Collected data entries =>
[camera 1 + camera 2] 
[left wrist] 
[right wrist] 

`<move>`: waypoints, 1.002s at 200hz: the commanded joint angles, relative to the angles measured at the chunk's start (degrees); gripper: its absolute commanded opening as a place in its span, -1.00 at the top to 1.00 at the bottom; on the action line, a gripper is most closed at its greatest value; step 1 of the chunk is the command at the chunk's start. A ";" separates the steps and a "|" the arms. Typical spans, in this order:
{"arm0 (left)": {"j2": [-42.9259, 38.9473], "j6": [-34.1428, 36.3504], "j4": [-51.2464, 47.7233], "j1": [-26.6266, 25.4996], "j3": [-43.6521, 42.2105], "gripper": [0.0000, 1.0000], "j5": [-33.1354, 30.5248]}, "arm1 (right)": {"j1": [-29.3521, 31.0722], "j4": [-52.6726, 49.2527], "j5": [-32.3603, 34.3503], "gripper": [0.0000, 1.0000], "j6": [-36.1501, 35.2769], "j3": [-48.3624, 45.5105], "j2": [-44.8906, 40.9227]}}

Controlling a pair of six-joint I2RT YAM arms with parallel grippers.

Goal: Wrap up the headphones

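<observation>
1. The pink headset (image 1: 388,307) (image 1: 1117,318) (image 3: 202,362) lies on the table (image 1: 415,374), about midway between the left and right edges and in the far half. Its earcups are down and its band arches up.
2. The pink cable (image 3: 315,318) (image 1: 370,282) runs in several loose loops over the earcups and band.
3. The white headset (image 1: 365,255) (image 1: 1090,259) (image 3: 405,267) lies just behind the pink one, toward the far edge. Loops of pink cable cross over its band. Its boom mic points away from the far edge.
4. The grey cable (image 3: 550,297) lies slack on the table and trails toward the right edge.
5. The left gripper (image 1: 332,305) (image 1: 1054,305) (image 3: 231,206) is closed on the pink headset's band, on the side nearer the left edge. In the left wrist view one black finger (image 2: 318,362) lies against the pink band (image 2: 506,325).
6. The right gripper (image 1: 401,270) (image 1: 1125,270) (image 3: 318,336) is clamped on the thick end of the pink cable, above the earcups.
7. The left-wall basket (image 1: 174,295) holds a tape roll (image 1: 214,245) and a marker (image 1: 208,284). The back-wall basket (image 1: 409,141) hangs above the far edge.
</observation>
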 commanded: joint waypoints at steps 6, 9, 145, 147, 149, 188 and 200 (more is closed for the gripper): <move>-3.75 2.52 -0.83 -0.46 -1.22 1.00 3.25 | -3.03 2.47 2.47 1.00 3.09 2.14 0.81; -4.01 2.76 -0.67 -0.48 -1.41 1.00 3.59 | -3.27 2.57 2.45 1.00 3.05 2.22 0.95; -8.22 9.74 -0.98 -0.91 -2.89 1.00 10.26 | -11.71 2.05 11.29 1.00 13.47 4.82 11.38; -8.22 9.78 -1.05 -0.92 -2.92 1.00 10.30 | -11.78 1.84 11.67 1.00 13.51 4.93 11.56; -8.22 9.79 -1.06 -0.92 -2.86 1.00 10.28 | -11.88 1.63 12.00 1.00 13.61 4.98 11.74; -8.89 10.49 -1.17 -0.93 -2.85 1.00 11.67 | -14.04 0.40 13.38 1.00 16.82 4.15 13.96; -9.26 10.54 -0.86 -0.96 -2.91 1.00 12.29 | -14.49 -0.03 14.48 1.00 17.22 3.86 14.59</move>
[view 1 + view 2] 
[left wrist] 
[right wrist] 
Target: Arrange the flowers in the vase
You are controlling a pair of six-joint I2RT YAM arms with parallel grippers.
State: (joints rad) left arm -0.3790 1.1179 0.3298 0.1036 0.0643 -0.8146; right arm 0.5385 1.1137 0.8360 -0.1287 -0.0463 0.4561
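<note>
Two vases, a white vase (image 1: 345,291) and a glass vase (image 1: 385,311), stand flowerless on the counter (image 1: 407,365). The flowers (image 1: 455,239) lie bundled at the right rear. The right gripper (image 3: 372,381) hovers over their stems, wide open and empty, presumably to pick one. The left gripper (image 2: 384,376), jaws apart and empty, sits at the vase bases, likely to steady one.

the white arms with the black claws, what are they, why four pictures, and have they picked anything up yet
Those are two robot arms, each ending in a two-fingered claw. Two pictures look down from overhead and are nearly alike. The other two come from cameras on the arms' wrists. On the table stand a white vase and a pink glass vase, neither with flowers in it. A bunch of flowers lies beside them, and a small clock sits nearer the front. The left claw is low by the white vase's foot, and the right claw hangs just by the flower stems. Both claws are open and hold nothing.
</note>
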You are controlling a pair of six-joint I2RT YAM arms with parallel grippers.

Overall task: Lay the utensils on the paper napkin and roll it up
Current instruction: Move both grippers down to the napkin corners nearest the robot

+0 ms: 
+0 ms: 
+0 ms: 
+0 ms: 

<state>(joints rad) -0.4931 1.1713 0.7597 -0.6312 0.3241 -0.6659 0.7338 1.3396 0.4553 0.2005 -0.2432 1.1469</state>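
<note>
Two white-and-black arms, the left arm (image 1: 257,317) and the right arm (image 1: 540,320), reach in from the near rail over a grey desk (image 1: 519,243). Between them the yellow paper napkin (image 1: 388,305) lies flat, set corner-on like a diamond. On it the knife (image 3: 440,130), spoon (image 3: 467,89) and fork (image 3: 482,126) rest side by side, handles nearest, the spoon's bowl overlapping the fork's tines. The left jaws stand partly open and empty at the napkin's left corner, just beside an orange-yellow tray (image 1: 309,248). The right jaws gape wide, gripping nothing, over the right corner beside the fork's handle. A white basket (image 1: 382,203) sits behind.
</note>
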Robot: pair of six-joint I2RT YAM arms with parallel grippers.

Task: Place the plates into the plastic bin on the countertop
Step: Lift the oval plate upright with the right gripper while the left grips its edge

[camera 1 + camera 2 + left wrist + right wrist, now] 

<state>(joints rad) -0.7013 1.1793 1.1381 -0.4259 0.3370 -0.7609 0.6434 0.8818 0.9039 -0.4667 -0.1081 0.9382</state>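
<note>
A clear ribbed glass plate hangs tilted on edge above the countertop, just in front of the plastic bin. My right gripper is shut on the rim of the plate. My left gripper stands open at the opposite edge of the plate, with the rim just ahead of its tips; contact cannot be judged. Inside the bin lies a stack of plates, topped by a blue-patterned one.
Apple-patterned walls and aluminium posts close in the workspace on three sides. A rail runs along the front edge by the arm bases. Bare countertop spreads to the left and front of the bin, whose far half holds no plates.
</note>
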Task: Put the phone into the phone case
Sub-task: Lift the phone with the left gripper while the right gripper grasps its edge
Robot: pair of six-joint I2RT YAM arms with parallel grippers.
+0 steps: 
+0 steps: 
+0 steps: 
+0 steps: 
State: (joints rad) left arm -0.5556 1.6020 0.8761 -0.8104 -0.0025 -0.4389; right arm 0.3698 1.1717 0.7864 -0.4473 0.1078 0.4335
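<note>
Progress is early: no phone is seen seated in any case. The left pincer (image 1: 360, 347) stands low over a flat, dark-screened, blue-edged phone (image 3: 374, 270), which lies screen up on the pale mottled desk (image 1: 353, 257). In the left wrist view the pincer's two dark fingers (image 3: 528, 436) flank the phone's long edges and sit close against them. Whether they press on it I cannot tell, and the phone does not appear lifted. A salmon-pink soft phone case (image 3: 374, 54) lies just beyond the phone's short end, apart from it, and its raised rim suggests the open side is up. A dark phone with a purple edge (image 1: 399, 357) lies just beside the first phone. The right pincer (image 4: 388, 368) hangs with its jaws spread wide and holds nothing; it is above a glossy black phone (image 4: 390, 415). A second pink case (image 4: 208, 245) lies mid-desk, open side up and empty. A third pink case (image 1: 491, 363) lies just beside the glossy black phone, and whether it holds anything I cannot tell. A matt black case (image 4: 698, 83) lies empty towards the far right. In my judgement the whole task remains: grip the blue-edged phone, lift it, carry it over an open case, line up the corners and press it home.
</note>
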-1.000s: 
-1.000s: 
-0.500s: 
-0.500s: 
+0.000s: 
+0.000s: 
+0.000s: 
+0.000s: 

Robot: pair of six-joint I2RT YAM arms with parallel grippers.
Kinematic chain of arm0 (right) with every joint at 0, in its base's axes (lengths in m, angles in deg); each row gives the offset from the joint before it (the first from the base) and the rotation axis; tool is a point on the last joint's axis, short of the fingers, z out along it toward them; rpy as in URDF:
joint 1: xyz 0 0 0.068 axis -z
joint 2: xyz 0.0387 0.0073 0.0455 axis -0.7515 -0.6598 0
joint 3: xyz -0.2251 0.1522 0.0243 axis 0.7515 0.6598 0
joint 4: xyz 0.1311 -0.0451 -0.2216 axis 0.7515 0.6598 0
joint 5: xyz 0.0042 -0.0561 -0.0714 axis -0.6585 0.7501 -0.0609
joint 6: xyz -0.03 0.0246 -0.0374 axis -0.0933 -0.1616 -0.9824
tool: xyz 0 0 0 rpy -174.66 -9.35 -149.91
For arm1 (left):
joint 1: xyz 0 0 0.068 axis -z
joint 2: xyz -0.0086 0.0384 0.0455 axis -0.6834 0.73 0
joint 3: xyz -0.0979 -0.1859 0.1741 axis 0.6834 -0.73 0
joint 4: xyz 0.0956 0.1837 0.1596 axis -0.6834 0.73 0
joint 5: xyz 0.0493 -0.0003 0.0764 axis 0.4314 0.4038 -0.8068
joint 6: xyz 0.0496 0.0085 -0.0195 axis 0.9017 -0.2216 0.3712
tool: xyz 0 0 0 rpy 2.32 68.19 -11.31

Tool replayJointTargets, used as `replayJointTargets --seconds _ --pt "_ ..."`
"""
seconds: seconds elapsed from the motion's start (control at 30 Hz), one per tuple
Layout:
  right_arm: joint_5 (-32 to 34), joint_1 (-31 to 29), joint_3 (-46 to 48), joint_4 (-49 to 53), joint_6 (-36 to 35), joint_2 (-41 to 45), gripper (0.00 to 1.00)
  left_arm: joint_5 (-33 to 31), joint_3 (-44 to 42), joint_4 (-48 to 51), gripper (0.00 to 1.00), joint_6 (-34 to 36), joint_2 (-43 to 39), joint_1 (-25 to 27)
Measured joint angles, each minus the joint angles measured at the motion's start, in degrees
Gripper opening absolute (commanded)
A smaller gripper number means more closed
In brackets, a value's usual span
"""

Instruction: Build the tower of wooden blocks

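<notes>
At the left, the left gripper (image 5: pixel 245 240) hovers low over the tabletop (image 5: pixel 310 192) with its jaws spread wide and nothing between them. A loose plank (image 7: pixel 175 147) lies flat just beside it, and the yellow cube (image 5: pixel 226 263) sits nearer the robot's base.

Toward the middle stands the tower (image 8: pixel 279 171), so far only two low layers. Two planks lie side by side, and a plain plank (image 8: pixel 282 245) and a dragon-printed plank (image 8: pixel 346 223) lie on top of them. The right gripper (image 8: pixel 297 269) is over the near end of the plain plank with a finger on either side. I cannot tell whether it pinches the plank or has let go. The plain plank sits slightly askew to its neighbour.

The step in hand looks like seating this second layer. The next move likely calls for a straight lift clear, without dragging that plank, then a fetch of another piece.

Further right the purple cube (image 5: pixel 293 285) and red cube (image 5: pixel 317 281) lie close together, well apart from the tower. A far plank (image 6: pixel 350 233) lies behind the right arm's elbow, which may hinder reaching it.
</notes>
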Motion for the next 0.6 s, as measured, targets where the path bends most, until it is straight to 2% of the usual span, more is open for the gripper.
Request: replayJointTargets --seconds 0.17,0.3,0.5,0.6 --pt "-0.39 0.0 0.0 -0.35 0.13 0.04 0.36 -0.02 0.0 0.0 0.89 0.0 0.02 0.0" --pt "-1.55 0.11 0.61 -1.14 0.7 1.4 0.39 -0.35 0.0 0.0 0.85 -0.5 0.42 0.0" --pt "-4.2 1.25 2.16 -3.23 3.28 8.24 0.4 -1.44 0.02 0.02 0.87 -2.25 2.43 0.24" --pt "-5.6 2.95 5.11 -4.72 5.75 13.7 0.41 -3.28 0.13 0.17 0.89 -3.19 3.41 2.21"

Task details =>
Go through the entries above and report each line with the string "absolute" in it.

Exercise solution =>
`<move>`: waypoints, 1.002s at 200hz: the commanded joint angles, relative to the angles measured at the chunk's start (degrees); gripper: its absolute commanded opening as a place in its span, -1.00 at the top to 1.00 at the bottom; on the action line, a gripper is most closed at its greatest value; step 1 of the chunk is the command at the chunk's start. A ";" separates the steps and a "|" the arms. Typical spans, in this order:
Gripper opening absolute (commanded)

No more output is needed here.